- [WHAT IS REQUIRED] Copy all of the data below without altering a single line.

- [DATA SECTION]
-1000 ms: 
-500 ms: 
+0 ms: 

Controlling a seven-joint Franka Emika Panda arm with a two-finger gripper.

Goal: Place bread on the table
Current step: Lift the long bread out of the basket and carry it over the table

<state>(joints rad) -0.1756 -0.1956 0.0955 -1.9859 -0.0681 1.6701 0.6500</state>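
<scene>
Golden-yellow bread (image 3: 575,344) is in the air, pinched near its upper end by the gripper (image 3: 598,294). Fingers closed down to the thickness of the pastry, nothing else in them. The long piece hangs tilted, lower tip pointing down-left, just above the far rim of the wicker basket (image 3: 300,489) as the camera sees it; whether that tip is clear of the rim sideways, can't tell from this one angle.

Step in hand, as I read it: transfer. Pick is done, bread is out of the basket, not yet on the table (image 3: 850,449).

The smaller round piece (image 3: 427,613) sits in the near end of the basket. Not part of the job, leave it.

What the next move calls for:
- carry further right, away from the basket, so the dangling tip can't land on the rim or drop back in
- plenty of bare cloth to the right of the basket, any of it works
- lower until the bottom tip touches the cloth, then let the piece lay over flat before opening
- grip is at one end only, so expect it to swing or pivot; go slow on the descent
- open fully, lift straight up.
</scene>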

- [TASK ANSWER]
-1000 ms: 
-500 ms: 
+0 ms: 

Controlling a seven-joint Franka Emika Panda arm with a two-finger gripper.

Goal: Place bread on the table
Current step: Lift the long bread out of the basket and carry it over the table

<state>(joints rad) -0.1756 -0.1956 0.0955 -1.9859 -0.0681 1.6701 0.6500</state>
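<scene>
Golden-yellow bread (image 3: 575,344) is in the air, pinched near its upper end by the gripper (image 3: 598,294). Fingers closed down to the thickness of the pastry, nothing else in them. The long piece hangs tilted, lower tip pointing down-left, just above the far rim of the wicker basket (image 3: 300,489) as the camera sees it; whether that tip is clear of the rim sideways, can't tell from this one angle.

Step in hand, as I read it: transfer. Pick is done, bread is out of the basket, not yet on the table (image 3: 850,449).

The smaller round piece (image 3: 427,613) sits in the near end of the basket. Not part of the job, leave it.

What the next move calls for:
- carry further right, away from the basket, so the dangling tip can't land on the rim or drop back in
- plenty of bare cloth to the right of the basket, any of it works
- lower until the bottom tip touches the cloth, then let the piece lay over flat before opening
- grip is at one end only, so expect it to swing or pivot; go slow on the descent
- open fully, lift straight up.
</scene>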

No further work remains on the exercise.